Introduction
You will find here a collection of example of use cases
for several features of dar suite command-line tools.
Dar and remote backup
This topic has for objective to show the different methods available
to perform a remote backup (a backup of a system using a remote storage).
It does not describe the remote storage itself, nor the way to access it, but the
common ways to do so. For a precise description/recipies on how to use
dar with ssh, netcat, ftp or sftp, see the topics following this one.
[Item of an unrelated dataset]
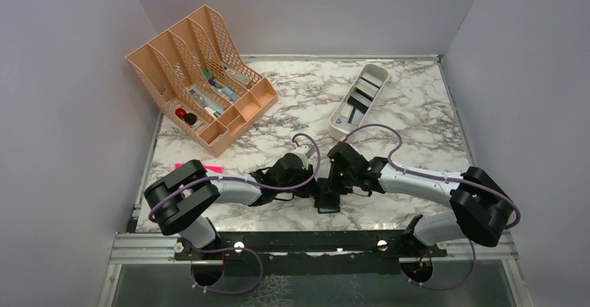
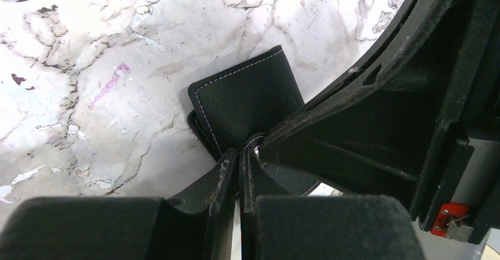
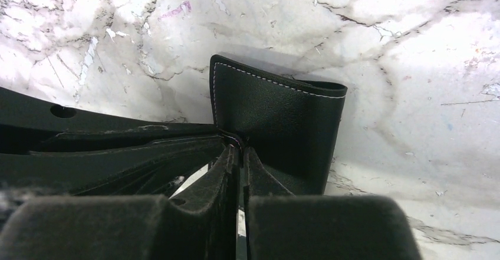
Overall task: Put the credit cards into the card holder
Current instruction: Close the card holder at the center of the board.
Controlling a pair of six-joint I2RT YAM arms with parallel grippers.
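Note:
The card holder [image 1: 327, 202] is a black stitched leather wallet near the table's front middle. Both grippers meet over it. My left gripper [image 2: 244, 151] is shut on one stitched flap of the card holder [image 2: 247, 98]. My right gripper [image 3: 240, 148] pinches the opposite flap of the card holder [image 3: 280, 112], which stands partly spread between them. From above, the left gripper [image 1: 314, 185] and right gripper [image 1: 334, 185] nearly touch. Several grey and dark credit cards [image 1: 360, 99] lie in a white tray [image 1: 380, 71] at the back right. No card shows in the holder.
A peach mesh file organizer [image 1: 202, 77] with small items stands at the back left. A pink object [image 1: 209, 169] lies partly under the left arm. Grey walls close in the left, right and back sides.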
Between these two hosts, we could also use NFS and we could
use dar as usually, eventually adding an IPSEC VPN if the
underlying network would not be secur (backup over Internet, …), there is
nothing very complicated and this is a valid solution.
We could also split the backup in very small slices (using dar’s -s and
eventually -S option) slices that would be moved to/from the storage before the
backup process to continue creating/reading the next one. We could even
make use of one or more of the dar’s -E -F and -~ options to automate
the process and get a pretty viable backup process.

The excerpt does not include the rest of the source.